Probably the hole that is discussed the most. The view from the elevated tees reaches all the way to the green on this long PAR 5. The tee shot should be played exactly in the direction of the bunker. It lies in the middle of the fairway, but is hardly reachable. The left side of the fairway is the ideal landing point for the second shot, but it is bordered by a stream that turns into a large pond. The second landing area is then open, with only rows of fruit trees to the left and right. To the ondulated, undulating green it goes slightly uphill, a larger bunker on the left and a small one on the right catch slightly warped balls. Every player will be happy to note down a PAR on this hole.

Hole 7

The following holes all run on the high plateau in the peripheral area. Always on the left, the unobstructed view of the lake, the mountains and the city is inspiring. The tees on this short PAR 4 are surrounded by old fruit trees.

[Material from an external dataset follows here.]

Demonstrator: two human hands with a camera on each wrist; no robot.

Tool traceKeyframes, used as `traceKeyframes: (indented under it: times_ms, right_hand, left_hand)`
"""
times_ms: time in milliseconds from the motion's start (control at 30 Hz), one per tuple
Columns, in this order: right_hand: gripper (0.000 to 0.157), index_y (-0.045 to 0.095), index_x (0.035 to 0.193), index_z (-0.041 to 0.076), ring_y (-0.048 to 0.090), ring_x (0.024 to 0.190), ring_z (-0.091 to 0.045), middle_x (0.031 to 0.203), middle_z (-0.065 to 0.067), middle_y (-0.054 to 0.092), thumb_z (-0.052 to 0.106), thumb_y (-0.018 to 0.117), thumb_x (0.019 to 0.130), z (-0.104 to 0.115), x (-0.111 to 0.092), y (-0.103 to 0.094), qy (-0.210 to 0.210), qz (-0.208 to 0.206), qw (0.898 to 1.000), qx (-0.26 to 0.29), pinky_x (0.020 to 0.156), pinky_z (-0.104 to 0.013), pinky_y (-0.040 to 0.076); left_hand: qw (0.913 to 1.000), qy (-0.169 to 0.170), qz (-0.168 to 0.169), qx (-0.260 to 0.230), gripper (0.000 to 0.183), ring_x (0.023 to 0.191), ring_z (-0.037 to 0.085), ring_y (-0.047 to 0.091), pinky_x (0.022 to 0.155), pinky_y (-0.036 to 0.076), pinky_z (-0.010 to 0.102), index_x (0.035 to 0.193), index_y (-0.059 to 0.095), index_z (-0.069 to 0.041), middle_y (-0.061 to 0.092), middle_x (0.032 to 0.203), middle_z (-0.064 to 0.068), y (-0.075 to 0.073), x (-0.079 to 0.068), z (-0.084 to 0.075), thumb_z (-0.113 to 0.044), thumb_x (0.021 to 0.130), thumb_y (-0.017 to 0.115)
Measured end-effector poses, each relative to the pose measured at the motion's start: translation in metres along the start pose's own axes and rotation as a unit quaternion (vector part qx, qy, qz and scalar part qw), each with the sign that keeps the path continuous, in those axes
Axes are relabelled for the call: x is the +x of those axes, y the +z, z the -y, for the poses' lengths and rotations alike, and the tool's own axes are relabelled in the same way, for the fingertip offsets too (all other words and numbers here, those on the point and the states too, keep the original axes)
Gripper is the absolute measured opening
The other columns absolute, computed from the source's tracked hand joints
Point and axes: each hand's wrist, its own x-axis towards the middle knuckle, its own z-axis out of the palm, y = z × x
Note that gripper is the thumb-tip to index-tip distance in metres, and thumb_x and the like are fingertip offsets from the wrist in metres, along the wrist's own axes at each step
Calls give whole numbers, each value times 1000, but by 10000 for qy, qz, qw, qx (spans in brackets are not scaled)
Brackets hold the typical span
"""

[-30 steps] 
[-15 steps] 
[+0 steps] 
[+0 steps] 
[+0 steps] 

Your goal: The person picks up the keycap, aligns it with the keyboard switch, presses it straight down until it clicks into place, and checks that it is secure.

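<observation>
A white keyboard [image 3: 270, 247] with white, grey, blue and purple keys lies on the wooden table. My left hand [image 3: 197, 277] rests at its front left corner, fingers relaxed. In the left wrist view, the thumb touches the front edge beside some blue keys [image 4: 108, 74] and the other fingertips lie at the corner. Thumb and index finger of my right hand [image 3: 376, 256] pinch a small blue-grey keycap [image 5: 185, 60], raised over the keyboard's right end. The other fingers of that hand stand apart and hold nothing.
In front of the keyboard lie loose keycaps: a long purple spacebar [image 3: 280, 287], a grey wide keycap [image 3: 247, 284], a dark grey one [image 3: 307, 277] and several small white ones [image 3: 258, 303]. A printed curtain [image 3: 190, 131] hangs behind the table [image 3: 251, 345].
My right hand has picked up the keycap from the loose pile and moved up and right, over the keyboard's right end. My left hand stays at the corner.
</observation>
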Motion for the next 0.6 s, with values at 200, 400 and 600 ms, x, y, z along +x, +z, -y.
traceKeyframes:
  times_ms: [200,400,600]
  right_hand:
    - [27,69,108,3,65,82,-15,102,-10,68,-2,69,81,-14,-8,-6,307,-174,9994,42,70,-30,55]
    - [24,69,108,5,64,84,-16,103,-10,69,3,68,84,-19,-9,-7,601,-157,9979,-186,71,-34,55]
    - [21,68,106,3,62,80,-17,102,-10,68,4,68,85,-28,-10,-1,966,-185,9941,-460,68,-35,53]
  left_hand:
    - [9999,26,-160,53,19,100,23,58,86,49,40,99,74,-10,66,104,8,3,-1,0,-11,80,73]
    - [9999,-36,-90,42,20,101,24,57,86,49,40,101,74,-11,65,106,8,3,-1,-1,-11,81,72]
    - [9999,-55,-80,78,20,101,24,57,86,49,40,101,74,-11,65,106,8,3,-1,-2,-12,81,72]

A biotope lies in front of the player. A footbridge leads to the fairway. The direction of play is determined by a large tree in the landing zone on the right. The second shot then goes uphill to a higher green, which is defended by a deep bunker in front on the left.

Hole 8

A long PAR 3, where it is noticeable that the ladies' tees on the left and the men's tees on the right are separated by a fruit tree in the middle of the fairway. For the ladies, this results in a different angle into the green, more from the left. What makes it more difficult is that the two bunkers block the free way into the green from there. For the men, the entrance opens up accordingly. This requires a much longer shot. The green is slightly elevated and, like all greens, is excitingly modelled. The flag positions are clearly defined.

Hole 9

The final hole is a short PAR 5. Here, even the good amateur has a real chance of reaching the green with the second shot, especially since the dogleg to the right allows a certain amount of shortcutting. One should not overdo it, because two bunkers are waiting on the right in the landing zone, which can hardly be played over. But back to the tees: These are elevated at about the same level as the landing area. To reach them, a deep ravine with a pond must be played over. If the tee shot is not long enough, the green is not visible. Only with a good drive is it advisable to attack towards the green. A fairway bunker should be avoided on the left and a second bunker directly on the green. Behind the green you can see the golf house, which more or less indicates the direction of play. An exciting final hole, in extreme cases a birdie or even an eagle can still turn the tournament result around.

Green border

Thanks to the new golf course, the sustainable spatial "green border" between the municipality of Meggen and the city of Lucerne will remain in place.